Respondents to sexually violent predator civil commitment petitions are protected, like all those at trial, by substantive and procedural due process safeguards. Indeed, questions of due process were among the central issues of the Supreme Court’s decision in Kansas v. Hendricks (1997). The Court opined that substantive due process is not violated by civil commitment statutes as long as statutes require a finding of the respondent’s dangerousness and a finding of an inability to control that dangerousness. Such inability may simply be volitional impairment secondary to a mental abnormality or personality disturbance that renders the respondent dangerous beyond his/her control. Under (a) through (c) above, there is currently no way to differentiate between high-risk and low-risk offenders. Unless States with civil commitment laws are at the present time willing to commit without discretion any member of the entire class of sex offenders, and the average level of dangerousness of this entire class is sufficient for a particular State legislature’s purposes and intent, enforcement of the statutes cannot meet criteria set out in the Hendricks opinion, thus inculpating civil commitment statutes under Hendricks as in violation of the due process clause of the Fourteenth Amendment.

The Court further opined that civil commitment statutes were constitutional as long as procedural due process was observed, i.e., that proper procedures and evidentiary standards were upheld prior to civil commitment. Again, given (a) through (c) above, instruments like the MnSOST—R do not meet even the most basic evidentiary standard, that of relevance. When the MnSOST—R, and other risk prediction methods of comparable or worse accuracy, are used in jurisdictions with low base rates they offer negligible to negative incremental validity over what is already known about the likelihood of reoffense prior to obtaining the offenders’ test scores, that is, the tests are not useful in deciding any issue of fact; they possess at most paltry probative value at that point in the fact-finding process. Instruments performing like the MnSOST—R are irrelevant, and should not be admissible as evidence at trial. The MnSOST—R, and similar instruments, fail to meet the most basic test for admissibility in, for example, the Federal Rules of Evidence Rule 702 (1975).
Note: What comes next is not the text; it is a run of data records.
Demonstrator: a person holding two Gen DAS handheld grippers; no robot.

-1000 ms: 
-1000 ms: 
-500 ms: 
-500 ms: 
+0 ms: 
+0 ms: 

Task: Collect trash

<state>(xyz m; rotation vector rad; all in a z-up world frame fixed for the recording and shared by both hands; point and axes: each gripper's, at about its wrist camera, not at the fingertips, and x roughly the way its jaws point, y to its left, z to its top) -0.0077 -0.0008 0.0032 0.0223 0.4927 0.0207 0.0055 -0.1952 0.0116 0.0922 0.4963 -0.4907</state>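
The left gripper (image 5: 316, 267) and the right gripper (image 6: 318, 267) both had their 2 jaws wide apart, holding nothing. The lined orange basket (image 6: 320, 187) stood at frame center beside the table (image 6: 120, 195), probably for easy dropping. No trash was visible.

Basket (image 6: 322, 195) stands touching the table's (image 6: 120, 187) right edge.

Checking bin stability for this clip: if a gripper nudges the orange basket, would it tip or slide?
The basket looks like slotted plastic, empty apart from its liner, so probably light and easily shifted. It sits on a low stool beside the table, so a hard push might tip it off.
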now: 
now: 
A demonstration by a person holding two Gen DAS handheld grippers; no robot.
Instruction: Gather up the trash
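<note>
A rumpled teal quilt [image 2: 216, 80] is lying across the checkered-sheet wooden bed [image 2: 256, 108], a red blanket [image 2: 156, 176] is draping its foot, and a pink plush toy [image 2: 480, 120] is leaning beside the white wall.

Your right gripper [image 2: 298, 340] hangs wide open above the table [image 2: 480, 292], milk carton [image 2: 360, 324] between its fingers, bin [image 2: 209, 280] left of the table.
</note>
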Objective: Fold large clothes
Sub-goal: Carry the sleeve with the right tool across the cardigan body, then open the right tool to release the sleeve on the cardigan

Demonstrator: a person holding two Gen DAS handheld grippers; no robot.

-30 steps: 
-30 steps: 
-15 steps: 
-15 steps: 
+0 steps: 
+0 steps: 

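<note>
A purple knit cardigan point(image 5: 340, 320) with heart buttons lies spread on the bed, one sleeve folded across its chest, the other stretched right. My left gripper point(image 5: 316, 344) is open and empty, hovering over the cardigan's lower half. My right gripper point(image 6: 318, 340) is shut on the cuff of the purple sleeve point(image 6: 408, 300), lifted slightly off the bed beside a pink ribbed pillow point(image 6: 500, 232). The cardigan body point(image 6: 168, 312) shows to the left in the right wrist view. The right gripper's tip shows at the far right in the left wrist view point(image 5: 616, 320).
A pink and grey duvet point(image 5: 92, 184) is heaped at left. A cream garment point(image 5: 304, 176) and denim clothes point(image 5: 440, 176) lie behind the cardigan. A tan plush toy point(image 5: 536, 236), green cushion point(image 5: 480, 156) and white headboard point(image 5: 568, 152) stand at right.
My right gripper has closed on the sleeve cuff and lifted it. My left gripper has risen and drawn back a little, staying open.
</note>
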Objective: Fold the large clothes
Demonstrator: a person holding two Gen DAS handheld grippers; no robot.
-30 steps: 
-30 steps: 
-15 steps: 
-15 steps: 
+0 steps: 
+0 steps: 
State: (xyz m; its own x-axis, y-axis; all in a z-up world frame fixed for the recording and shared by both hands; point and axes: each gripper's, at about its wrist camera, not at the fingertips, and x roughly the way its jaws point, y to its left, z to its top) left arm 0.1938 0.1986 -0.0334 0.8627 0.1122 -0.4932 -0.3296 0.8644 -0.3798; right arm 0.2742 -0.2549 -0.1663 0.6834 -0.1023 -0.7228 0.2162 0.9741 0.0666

Were tests such as the MnSOST—R probative in commitment trials, they may still be excludable under Federal Rule 403 (1975) because a tests’ probative value may be substantially outweighed by the danger of unfair prejudice. To take an example, if the MnSOST—R were used to predict future offending in a population with a base rate of ∼14%, the average respondent at trial for commitment has an ∼86% chance of being correctly identified by the test as either future recidivist or non-recidivist. The remaining ∼14% of the time, the respondent is approximately three times more likely to be incorrectly identified a recidivist as compared to being incorrectly identified a non-recidivist. When the test errs, it errs systematically against the respondent, constituting a prejudiced outcome.

In Hendricks-like statutes, State legislatures have attempted to establish by fiat a “fact on the ground,” namely that courts possess, by acting with assistance of experts, the ability to detect, with a degree of accuracy sufficient for their purposes, the presence of a legally requisite degree of likelihood of committing a future offense, whatever may be the legislature’s intent as to the meaning of “likely” in that jurisdiction. The present analyses suggest that the state legislatures have, in effect, attempted to establish by statute the proof of an empirical non-fact: Namely that the MnSOST—R, and instruments with comparable AUCs, along with clinical, judicial, and/or lay intuition and judgment, when used in populations with base rates less than .4, can assist in the determination of likelihood of reoffense.